If you’d like to skip my ramblings and just look at the code or the resulting twitter bot feel free - otherwise let’s talk of whales and Javascript.

Then gazing at his side to side; and were busily at work; in pure JavaScript, using JSONP and localStorage.

“Better to sleep with a sober cannibal than a drunk Markov Chain”

Sure, you can use markov chains to improve search predictions, help with natural language processing, and develop predictive keyboards, but why do something like that when we can spend our time generating sentences that almost make sense based on a great American novel?

For our markov chains node-markov was a great module. Set the order, set up a stream, feed it some words, and stand back. Your code will spit out semi-readable sentence after a certain amount of time, which depends on the chosen order and the text length (which Moby Dick has quite a bit of).

So what is this ‘order’ we’re talking about? For our purposes - which are as simple as possible - we can think of the order as how many words come before the word that we are putting into our seed, so rather than the seed forgetting the context of each previous word as it moves through the sentence it remembers the last two and picks the next word based on those two. The higher the order the more readable, the longer the code takes to run, and the less beautiful randomness you get. For Melvillebot we’ve gone with an order of 2.

“Scraping is the parent of fear.”

Now that we have our markov chains trained - it’s time to get inputs that we’ll be using. For this project I decided to use the top posts off of /r/javascript. Now there are lots of different ways that we could approach this: we could use the reddit api, we could have phantomjs load up the website in headless mode and pull down the text to parse, or we could, as we have, use feedparser to parse the page specific rss feed after we pull it down via ajax.

“Split your lungs for Twitter Bots”

Surprisingly, the easiest part of the whole process was getting the twitter bot up and running. By using twit, a great Twitter client for node, we were up and posting to twitter in about 10 lines of code.

var Twit = require('twit');

var T = new Twit({
	consumer_key: '-------------'
	, consumer_secret: '-------------'
	, access_token: '---------------------------'
	, access_token_secret: '-------------'
});

module.exports = {
	twitterPost: function(text) {
		T.post('statuses/update', { status: text }, function(err, data, response) {
		  console.log("data", data);
		})	
	}
}

So now that we had a scraped feed, a markov chain, and a twitter bot, what do we do? Put them together of course.

Once or twice a day Melvillebot gets fired off:

  • It begins by scraping reddit for the top stories of the last 24 hours on javascript.
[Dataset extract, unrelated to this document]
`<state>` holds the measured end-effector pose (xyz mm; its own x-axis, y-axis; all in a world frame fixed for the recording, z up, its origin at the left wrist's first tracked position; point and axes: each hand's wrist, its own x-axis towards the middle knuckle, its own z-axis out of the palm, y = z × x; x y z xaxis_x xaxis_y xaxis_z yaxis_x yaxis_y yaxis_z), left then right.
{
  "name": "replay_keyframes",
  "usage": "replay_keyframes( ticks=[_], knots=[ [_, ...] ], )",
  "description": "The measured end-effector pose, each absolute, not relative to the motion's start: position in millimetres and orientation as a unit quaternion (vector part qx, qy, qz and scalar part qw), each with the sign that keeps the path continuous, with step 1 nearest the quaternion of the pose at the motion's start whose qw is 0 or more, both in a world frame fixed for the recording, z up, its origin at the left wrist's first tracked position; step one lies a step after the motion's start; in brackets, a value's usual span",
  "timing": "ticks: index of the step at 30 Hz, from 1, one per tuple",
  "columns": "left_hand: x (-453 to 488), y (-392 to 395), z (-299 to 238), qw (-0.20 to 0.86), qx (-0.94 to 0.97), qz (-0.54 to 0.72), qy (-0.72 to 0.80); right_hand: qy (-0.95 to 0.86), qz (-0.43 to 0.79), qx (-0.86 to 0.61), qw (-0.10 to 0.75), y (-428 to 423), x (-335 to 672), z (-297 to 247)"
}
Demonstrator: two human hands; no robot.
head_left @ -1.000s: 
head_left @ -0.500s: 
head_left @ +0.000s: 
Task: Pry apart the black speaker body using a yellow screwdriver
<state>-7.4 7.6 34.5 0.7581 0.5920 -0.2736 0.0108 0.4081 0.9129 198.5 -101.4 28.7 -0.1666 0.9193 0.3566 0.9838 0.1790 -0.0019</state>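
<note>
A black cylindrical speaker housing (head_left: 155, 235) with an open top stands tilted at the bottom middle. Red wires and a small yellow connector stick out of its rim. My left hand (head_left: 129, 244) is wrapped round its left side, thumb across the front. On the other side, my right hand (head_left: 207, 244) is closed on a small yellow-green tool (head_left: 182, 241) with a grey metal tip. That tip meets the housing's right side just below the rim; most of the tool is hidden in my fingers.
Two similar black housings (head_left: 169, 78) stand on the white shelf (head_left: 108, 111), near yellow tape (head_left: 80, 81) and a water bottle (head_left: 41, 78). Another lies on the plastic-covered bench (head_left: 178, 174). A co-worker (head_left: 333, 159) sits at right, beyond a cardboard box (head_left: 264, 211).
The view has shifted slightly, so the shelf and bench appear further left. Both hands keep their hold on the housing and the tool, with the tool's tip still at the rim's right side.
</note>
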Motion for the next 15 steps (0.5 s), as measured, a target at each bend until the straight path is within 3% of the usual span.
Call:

  • With these titles in hand we split them up word by word and run each through our Markov chain - allowing the seed to build sentences backward.

  • Once we get a result we add the remainder of the title to the end of the result (so we can see a bit of the original title in our result) and add it to an array of results.

  • Finally the twitter bot picks a result at random from the array and fires it off to twitter

“I know not all that may be coming, but be it what it will, I’ll go to it laughing.”

Our adventure with Markov Chains and classical literature is far from over, but what comes next? For now this project has a few goals:

  • Being able to respond to other people’s tweets through the chain

  • Optimizing the chain itself to run faster and use more of the book (we’re at around 60% now)

  • Further on down the road I’d like to convert this project into a twitter bot that simply pulls from an API that allows for multiple authors, and different orders on request.